**Records contained in a dataset**.
::::::::::
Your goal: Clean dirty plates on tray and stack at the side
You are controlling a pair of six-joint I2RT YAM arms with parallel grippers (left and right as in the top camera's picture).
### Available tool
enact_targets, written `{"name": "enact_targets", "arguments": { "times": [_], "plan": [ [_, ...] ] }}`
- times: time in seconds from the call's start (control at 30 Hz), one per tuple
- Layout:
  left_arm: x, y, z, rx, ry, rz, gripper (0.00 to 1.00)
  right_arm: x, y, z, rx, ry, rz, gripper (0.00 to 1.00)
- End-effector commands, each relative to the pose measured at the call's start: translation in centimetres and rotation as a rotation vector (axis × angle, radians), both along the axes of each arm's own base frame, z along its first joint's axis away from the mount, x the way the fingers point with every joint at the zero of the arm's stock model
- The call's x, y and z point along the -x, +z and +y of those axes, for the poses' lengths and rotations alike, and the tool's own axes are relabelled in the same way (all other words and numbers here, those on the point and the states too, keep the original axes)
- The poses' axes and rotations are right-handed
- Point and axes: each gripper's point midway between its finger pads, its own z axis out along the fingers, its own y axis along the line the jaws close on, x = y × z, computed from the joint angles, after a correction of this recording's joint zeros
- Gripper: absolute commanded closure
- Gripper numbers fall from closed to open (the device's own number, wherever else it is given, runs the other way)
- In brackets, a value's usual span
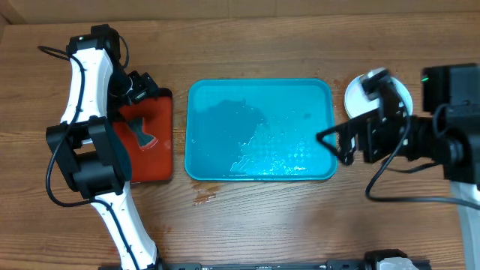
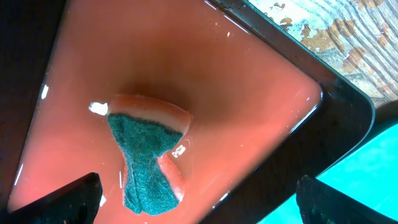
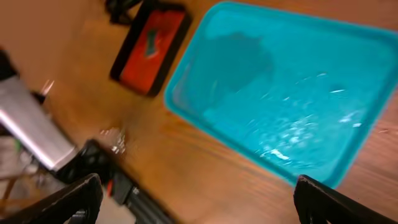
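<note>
Closest thing in the left wrist view is the left gripper (image 2: pixel 199 205), both fingers spread wide with nothing between them, hanging right over the sponge (image 2: pixel 146 158) in the red tray (image 2: pixel 249 106). The right gripper (image 1: pixel 335 146) is wide open and empty too, sitting over the right end of the turquoise tray (image 1: pixel 196 127).

The turquoise tray has no plates on it, just a wet sheen. The plates (image 1: pixel 356 94) are off to its right on the table (image 1: pixel 300 217). I only see one pale rim because the right arm covers the rest, so no idea how many are stacked there.

What I'd worry about:
- The right arm hangs right over the stack, so any low swing could clip the rim and shove the plates around.
- There's a puddle (image 1: pixel 204 197) by the turquoise tray's front left corner, so things could skid there.
- The sponge looks soaked, so lifting it would probably drip on the wood.

Nothing blocks the left side.
</note>
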Motion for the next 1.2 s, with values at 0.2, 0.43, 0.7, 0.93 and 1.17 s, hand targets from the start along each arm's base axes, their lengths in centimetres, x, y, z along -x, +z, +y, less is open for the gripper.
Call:
{"name": "enact_targets", "arguments": {
  "times": [0.2, 0.43, 0.7, 0.93, 1.17],
  "plan": [
    [-0.6, 1.3, -0.1, 0.003, -0.012, -0.039, 0.0, 1.9, -0.9, 0.6, -0.059, -0.11, 0.216, 0.0],
    [-0.6, 1.3, -0.2, 0.003, -0.015, -0.04, 0.0, 2.8, -1.5, -0.6, -0.034, -0.232, 0.28, 0.0],
    [-0.6, 1.3, -0.1, 0.002, -0.011, -0.04, 0.0, 2.0, -3.1, -1.5, -0.09, -0.353, 0.107, 0.0],
    [-0.6, 1.3, -0.3, 0.003, -0.017, -0.04, 0.0, 0.3, -5.9, -3.0, -0.176, -0.517, -0.07, 0.0],
    [-0.6, 1.3, -0.2, 0.003, -0.016, -0.04, 0.0, -0.5, -8.8, -4.7, -0.21, -0.591, -0.323, 0.0]
  ]
}}
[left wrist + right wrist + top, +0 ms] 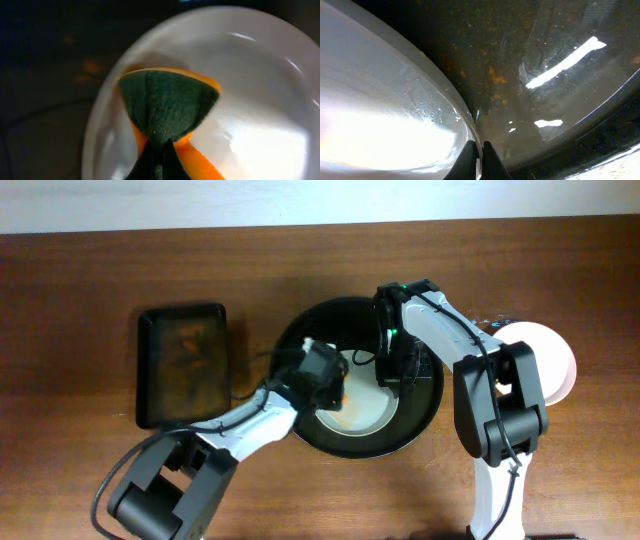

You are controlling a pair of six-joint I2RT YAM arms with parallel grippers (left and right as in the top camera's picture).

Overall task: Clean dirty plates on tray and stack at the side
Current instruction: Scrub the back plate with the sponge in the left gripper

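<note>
Plate (367,414) lies in the tray (418,426), mid-wipe. The left gripper (159,148) pinches a sponge (167,100) onto it, and the right gripper (479,153) is clamped on its rim. Next: scrub off any remaining sauce, then carry it to the side plate (550,360).

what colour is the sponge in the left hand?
The sponge: dark green face, orange body. Left wrist view shows it best.
</note>
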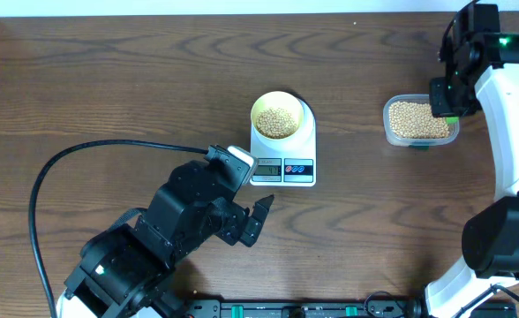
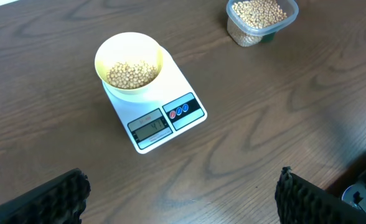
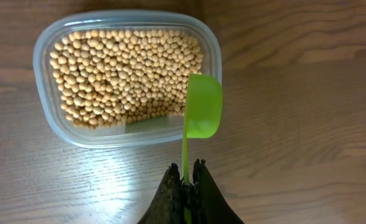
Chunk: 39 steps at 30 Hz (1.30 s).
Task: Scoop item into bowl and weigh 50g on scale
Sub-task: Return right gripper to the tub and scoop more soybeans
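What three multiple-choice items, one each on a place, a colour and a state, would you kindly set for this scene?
1. Where does the bowl stand?
A) on the scale
B) beside the scale
C) under the scale

2. What colour is the scoop in the right gripper?
A) red
B) green
C) blue

3. How is the left gripper?
A) open, holding nothing
B) shut on the scoop
C) shut on the bowl

Answers:
1 A, the overhead view shows the bowl on the scale's white platform.
2 B, the right wrist view shows a bright green scoop.
3 A, its fingers stand wide apart with nothing gripped between them.
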Each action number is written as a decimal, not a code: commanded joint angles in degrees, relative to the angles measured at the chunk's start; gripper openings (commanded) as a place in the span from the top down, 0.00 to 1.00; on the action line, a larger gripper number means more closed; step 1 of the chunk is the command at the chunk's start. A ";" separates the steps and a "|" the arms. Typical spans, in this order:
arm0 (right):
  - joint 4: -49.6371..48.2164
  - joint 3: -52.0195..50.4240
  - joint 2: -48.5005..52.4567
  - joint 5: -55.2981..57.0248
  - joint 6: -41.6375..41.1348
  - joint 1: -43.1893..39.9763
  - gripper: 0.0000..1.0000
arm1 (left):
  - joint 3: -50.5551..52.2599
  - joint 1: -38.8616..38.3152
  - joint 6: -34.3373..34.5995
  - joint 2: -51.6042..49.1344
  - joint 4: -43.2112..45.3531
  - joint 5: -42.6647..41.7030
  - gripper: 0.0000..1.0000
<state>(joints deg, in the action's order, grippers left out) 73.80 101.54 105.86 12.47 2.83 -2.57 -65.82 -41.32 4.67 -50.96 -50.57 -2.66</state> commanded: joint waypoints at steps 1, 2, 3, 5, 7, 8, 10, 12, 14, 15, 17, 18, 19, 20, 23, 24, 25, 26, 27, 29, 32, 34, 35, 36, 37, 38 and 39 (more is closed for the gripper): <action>-1.27 -1.86 0.20 0.52 2.32 -0.17 0.99 | -0.42 0.15 0.09 0.04 0.04 0.13 0.02; -1.92 -2.36 0.20 0.22 2.45 -0.17 0.99 | -0.42 0.15 0.09 0.04 0.04 0.13 0.02; -2.40 -2.73 0.20 -0.07 2.45 -0.17 0.99 | -0.42 0.15 0.09 0.04 0.02 0.13 0.02; -3.48 -3.63 0.20 -1.11 2.43 -0.17 0.99 | -0.42 0.15 0.09 0.04 0.04 0.13 0.02; -4.07 -4.24 0.20 -1.68 2.38 -0.17 0.98 | -0.42 0.15 0.09 0.04 0.04 0.13 0.02; -4.26 -4.48 0.20 -1.66 2.38 -0.17 0.99 | -0.42 0.15 0.09 0.04 0.02 0.13 0.02; -4.31 -4.59 0.20 -1.66 2.38 -0.28 0.99 | -0.42 0.15 0.09 0.04 0.02 0.13 0.02; -4.33 -4.59 0.20 -1.68 2.19 -0.52 0.99 | -0.42 0.15 0.09 0.04 0.04 0.13 0.02; -4.33 -4.59 0.20 -1.79 1.92 -0.81 0.99 | -0.42 0.15 0.09 0.04 0.04 0.13 0.02; -4.39 -4.72 0.20 -1.92 1.92 -0.98 0.99 | -0.42 0.15 0.09 0.04 0.04 0.13 0.02; -5.03 -5.16 0.20 -2.14 1.92 -1.16 0.99 | -0.42 0.15 0.09 0.04 0.04 0.13 0.02; -5.79 -5.68 0.20 -2.36 1.92 -1.20 0.99 | -0.42 0.15 0.09 0.04 0.02 0.13 0.02; -6.78 -6.43 0.20 -2.58 1.92 -1.20 0.99 | -0.42 0.15 0.09 0.04 0.02 0.13 0.02; -8.00 -7.43 0.20 -3.06 1.92 -1.20 0.99 | -0.42 0.15 0.09 0.04 0.02 0.13 0.02; -11.37 -10.58 0.20 -5.40 1.92 -1.20 0.99 | -0.42 0.15 0.09 0.04 0.04 0.13 0.02; -12.31 -11.58 0.20 -6.03 1.81 -1.20 0.99 | -0.42 0.15 0.09 0.04 0.04 0.13 0.02; -13.20 -12.55 0.20 -6.19 1.11 -1.20 0.99 | -0.42 0.15 0.09 0.04 0.02 0.13 0.02; -14.10 -13.51 0.20 -6.21 0.37 -1.20 0.99 | -0.42 0.15 0.09 0.04 0.04 0.13 0.02; -14.97 -14.34 0.20 -6.21 -0.17 -1.20 0.99 | -0.42 0.15 0.09 0.04 0.04 0.13 0.02; -16.41 -15.63 0.20 -7.13 -0.74 -1.20 0.99 | -0.42 0.15 0.09 0.04 0.04 0.13 0.02; -17.75 -16.74 0.20 -9.64 -1.20 -1.20 0.99 | -0.42 0.15 0.09 0.04 0.02 0.13 0.02; -18.21 -17.16 0.20 -10.58 -2.75 -1.20 0.99 | -0.42 0.15 0.09 0.04 0.04 0.13 0.02; -18.56 -17.42 0.22 -11.08 -3.41 -1.20 0.99 | -0.42 0.15 0.09 0.04 0.02 0.13 0.02; -18.86 -17.68 0.22 -11.61 -3.72 -1.25 0.99 | -0.42 0.15 0.09 0.04 0.04 0.13 0.02; -19.19 -17.94 0.22 -12.31 -4.26 -1.36 0.99 | -0.42 0.15 0.09 0.04 0.04 0.13 0.02; -19.41 -18.18 0.22 -13.09 -4.55 -1.53 0.99 | -0.42 0.15 0.09 0.04 0.04 0.13 0.02; -19.69 -18.49 0.22 -13.94 -4.55 -1.70 0.99 | -0.42 0.15 0.09 0.04 0.02 0.13 0.02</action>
<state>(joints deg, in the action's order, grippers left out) 54.70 84.33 105.86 2.61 0.58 -3.68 -65.82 -41.32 4.67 -50.96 -50.57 -2.66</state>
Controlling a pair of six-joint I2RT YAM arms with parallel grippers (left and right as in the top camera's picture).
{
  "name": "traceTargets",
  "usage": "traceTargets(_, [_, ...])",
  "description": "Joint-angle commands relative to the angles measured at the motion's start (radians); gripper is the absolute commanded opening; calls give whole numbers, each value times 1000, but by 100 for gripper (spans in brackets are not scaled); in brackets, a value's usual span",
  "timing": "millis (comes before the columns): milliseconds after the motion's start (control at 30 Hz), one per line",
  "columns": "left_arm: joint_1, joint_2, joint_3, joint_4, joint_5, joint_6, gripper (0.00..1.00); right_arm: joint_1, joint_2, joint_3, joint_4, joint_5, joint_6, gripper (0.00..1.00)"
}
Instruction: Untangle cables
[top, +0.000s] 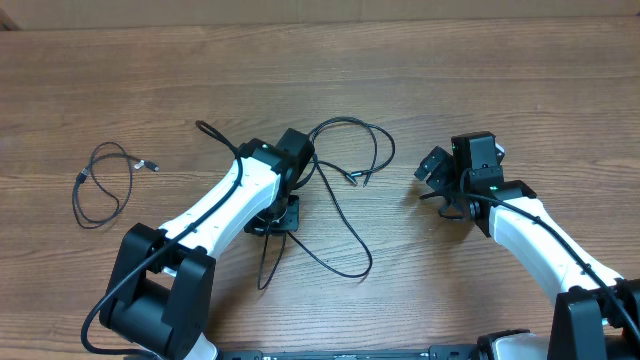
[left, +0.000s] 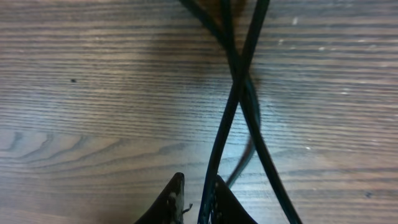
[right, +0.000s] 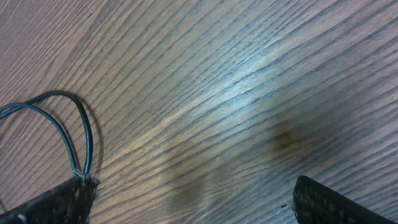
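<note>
Wood-grain counter (top: 500, 80) holds the thin black tangled cables (top: 350, 121) at centre, the left gripper (left: 200, 200) nearly closed around one strand, pinched or not I cannot tell, so the gaping right gripper (right: 199, 202) should draw a crossing strand away slowly.

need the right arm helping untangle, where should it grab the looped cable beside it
Probably grip the looped cable on its outer arc, from above on the right with the open right gripper: that curve lies flat, nearest the gripper, clear of the crossings.
</note>
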Motion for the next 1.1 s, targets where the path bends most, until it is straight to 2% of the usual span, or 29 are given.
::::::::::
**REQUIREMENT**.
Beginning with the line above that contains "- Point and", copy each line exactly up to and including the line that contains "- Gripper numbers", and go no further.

**SOLUTION TO THIS EXERCISE**.
- Point and axes: each gripper's point midway between its finger pads, its own z axis out along the fingers, its own y axis along the line the jaws close on, x = y × z, computed from the joint angles, after a correction of this recording's joint zeros
- Gripper: absolute commanded closure
- Gripper numbers fall from closed to open (the device's own number, wherever else it is given, runs the other way)

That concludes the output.